Who's really working the system to their advantage?
'What is also true is that China has been very aggressive in gaming the trading system to its advantage.'
US President Barack Obama
SCMP, October 7
I have always been of the view that in matters of finance and economics Barack Obama distinguishes himself with a matchless talent for looking thoughtfully into the middle distance ... and little else.
To whose advantage, Sir?
On the day before the president made this remark Apple came out with its latest iPhone. This China-made device is a guaranteed success because, however high Apple's prices may be relative to those of its competitors, they are still jaw-droppingly low compared to what anything conceivably similar would have taken out of the customer's pocket 20 years earlier.
Look at the evidence of the chart. The price of toys in the United States is now barely a quarter of what it was 14 years ago relative to per capita income. Other consumer gadgetry shows the same trend, but toys will do for iPhones as I see no distinction to make other than that children play with toys at home and adults play with them on the MTR.
What has happened here is a revolution in consumer goods. I remember mulling for weeks over the purchase of my first stereo system in the 1970s. I wouldn't trouble with that sort of thing for more than a minute now. I may not even need to go to an ATM to top up the cash in my wallet.
And who has wrought this miracle for me?
The answer, most prominently, is millions of industrial serfs in China, working the skin off their bones every day for barely enough pay to cover the cost of a decent meal when the day's work is over. They have conferred this new horn of plenty on the developed world and little share of it do they get for their labours.
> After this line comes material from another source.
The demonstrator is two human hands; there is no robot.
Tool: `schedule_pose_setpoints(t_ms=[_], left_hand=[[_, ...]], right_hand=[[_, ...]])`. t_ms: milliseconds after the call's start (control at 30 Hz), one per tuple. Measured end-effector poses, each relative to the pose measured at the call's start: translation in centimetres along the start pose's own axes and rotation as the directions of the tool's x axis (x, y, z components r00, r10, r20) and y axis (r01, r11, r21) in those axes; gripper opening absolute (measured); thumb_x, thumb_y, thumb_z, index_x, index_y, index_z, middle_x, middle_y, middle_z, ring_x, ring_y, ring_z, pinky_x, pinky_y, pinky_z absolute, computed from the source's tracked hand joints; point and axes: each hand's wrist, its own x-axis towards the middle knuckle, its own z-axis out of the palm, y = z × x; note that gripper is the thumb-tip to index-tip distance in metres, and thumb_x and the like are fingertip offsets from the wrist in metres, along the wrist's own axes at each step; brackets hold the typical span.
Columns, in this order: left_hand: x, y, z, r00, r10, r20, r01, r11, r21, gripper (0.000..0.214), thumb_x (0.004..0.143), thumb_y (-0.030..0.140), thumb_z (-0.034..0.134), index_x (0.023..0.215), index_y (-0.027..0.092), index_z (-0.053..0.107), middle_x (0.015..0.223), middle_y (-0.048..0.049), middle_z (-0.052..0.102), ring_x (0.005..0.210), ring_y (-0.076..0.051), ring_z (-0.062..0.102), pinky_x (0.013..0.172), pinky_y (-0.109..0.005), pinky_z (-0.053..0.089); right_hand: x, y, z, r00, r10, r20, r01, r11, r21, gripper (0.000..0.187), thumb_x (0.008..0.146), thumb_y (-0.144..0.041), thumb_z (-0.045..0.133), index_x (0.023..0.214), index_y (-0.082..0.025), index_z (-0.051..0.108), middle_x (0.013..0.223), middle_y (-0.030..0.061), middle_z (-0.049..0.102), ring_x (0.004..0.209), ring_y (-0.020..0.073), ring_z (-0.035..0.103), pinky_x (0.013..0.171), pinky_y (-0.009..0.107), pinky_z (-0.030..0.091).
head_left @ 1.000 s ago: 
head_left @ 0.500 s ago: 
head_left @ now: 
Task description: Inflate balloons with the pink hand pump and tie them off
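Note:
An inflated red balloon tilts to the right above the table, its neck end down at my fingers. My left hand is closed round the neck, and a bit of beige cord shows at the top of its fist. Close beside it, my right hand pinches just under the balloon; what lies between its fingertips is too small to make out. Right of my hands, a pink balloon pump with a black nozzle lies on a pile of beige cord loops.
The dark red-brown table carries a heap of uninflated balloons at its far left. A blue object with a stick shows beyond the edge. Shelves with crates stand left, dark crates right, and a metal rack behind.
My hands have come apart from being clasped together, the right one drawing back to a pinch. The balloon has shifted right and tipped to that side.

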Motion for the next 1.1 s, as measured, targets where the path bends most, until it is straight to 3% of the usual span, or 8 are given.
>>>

Thus my question to Mr Obama. Who is really the winner here?
If he then wishes to say that the owners of these industrial enterprises have taken the rewards I shall agree with him and pose him another question. Just who do you think the owners of these enterprises are, sir? Let me tell you. The figures show that more than half of China's exports come from foreign-invested enterprises. You can safely regard most of the rest as foreign-controlled through sales contracts. When Wal-Mart Stores buys from you Wal-Mart owns you. In other words, Americans are the most prominent beneficiaries of this miracle not only as consumers but as owners.
Of course, it is actually Mr Obama's complaint that America suffers from a trade imbalance with China and he wants it rectified.
Being a lawyer by trade, however, he is unable to understand that these things are always rectified in the balance of payments. China has a surplus of US dollars on hand because it sells more goods and services to the US than it buys from the US. It therefore returns this money to the US by investing it in the US, most prominently in US government debt securities.
We now have a US president who would desperately like to keep US interest rates low to stimulate a US economy that is getting a little tired of being prodded. It will no longer get up and walk so easily at the White House's command.
But who does more to help Mr Obama continue applying this prod by forcing interest rates down to an unnaturally low level for an unnaturally long time? Who has pumped an average of US$200 billion a year in fresh money into US financial instruments for the past five years and thus taken the pressure for higher interest rates off Mr Obama's shoulders?
Why, that would be China. What a surprise.
But in one year it will be election time again in the US and Mr Obama cannot afford to be portrayed as soft on evildoers who destroy American jobs. He must speak up. China is gaming the system.
Yes, well, I do indeed smell something a little gamey here.